## THE PROBLEM
Transcribe everything in the listing as written, and let no image into the copy.

## DATA EXTRACT
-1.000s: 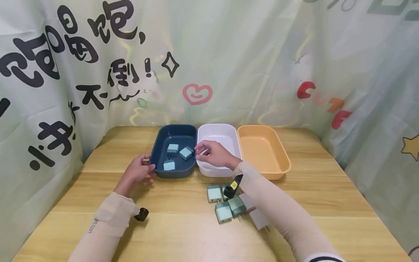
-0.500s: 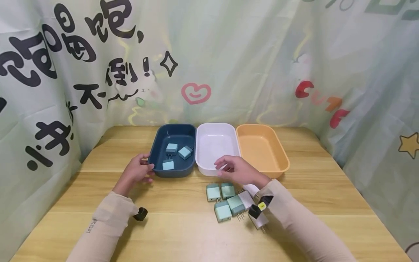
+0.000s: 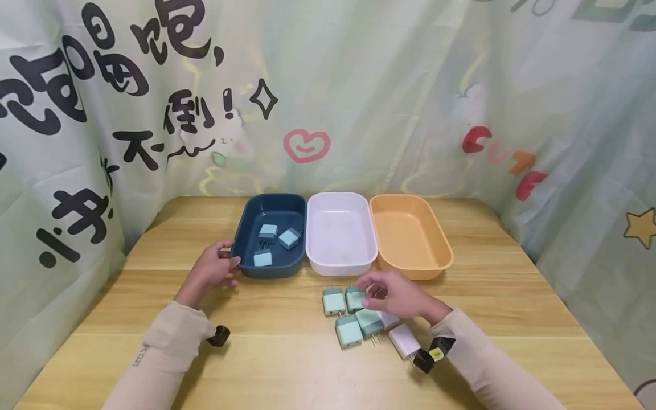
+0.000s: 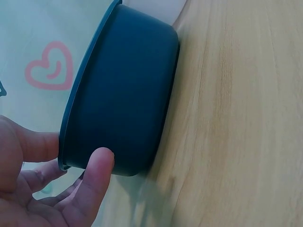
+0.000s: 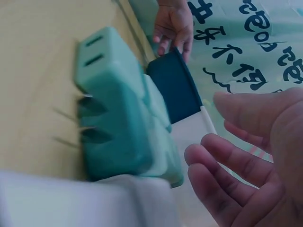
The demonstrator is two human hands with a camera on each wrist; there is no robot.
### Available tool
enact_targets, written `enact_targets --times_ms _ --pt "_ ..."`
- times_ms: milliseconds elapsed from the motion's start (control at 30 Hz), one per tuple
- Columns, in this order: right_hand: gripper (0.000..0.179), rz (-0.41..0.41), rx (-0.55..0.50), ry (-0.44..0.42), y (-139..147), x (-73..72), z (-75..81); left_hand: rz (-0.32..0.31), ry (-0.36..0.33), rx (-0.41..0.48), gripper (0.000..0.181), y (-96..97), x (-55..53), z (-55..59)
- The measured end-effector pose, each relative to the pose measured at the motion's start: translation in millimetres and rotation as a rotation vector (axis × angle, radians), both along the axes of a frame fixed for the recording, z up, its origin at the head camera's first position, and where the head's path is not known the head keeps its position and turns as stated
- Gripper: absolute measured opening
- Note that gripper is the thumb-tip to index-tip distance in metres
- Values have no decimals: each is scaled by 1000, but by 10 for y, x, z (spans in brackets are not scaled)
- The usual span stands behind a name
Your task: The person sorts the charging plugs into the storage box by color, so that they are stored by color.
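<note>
- On the curtain (image 3: pixel 359 85) behind, I can read coloured letters "CUTE" (image 3: pixel 523 163) and the Chinese words "喝饱" and "不倒!" in black; other characters run into the folds.
- My left sleeve (image 3: pixel 154 347) bears small letters beginning with "Lets"; the rest is unclear.
- A yellow label (image 3: pixel 436 354) on my right wrist is too small for reading.
- The green plugs (image 3: pixel 349 331) are blocky and two-toned, pale mint with darker teal, with metal prongs; the nearest to my wrist camera shows two dark slots.
- Four of them lie close together on the table (image 3: pixel 282 353), beside pale lilac plugs (image 3: pixel 405 341); three more mint-teal ones are in the navy bin (image 3: pixel 274 270).
- My right hand (image 3: pixel 394 293) is over the group, thumb and fingers apart, grasping nothing.
- My left hand (image 3: pixel 212 266) has loose fingers, touching the navy bin at its rim.
- The white bin (image 3: pixel 340 228) stands between the navy and the orange bin (image 3: pixel 412 233).
</note>
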State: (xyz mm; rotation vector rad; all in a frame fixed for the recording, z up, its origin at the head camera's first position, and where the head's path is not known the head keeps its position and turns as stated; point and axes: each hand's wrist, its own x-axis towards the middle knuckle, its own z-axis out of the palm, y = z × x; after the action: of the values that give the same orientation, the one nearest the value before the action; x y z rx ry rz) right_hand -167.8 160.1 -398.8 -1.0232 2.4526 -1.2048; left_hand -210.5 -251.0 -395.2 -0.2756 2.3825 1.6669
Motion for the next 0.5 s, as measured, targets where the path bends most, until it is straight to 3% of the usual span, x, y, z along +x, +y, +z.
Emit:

## EXERCISE RESULT
-1.000s: 
-0.500s: 
+0.000s: 
+0.000s: 
+0.000s: 
The demonstrator is two human hands with a camera on each wrist; there is no robot.
### Available tool
enact_targets, written `enact_targets --times_ms _ --pt "_ ..."`
- times_ms: milliseconds elapsed from the motion's start (control at 30 Hz), one per tuple
- Columns, in this order: right_hand: gripper (0.000..0.179), rz (-0.41..0.41), rx (-0.55..0.50), ry (-0.44..0.42), y (-139..147), x (-73..72), z (-75..81); left_hand: rz (-0.32..0.31), ry (-0.36..0.33), rx (-0.41..0.48), gripper (0.000..0.181), y (-96..97), x (-55..53), z (-55..59)
- The measured end-effector pose, each relative to the pose measured at the motion's start: translation in millimetres and rotation as a rotation vector (axis × angle, radians), both along the axes of a frame fixed for the recording, z up, its origin at the head camera's first position, and where the head's path is not known the head keeps its position and turns as stated
- Gripper: absolute measured opening
- Note that gripper is the thumb-tip to index-tip distance in metres
- Values have no decimals: each is scaled by 1000, but by 10 for y, x, z (spans in brackets are not scaled)
- The usual span stands behind a name
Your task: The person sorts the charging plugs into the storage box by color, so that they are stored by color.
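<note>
- On the curtain (image 3: pixel 359 85) behind, I can read coloured letters "CUTE" (image 3: pixel 523 163) and the Chinese words "喝饱" and "不倒!" in black; other characters run into the folds.
- My left sleeve (image 3: pixel 154 347) bears small letters beginning with "Lets"; the rest is unclear.
- A yellow label (image 3: pixel 436 354) on my right wrist is too small for reading.
- The green plugs (image 3: pixel 349 331) are blocky and two-toned, pale mint with darker teal, with metal prongs; the nearest to my wrist camera shows two dark slots.
- Four of them lie close together on the table (image 3: pixel 282 353), beside pale lilac plugs (image 3: pixel 405 341); three more mint-teal ones are in the navy bin (image 3: pixel 274 270).
- My right hand (image 3: pixel 394 293) is over the group, thumb and fingers apart, grasping nothing.
- My left hand (image 3: pixel 212 266) has loose fingers, touching the navy bin at its rim.
- The white bin (image 3: pixel 340 228) stands between the navy and the orange bin (image 3: pixel 412 233).
</note>
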State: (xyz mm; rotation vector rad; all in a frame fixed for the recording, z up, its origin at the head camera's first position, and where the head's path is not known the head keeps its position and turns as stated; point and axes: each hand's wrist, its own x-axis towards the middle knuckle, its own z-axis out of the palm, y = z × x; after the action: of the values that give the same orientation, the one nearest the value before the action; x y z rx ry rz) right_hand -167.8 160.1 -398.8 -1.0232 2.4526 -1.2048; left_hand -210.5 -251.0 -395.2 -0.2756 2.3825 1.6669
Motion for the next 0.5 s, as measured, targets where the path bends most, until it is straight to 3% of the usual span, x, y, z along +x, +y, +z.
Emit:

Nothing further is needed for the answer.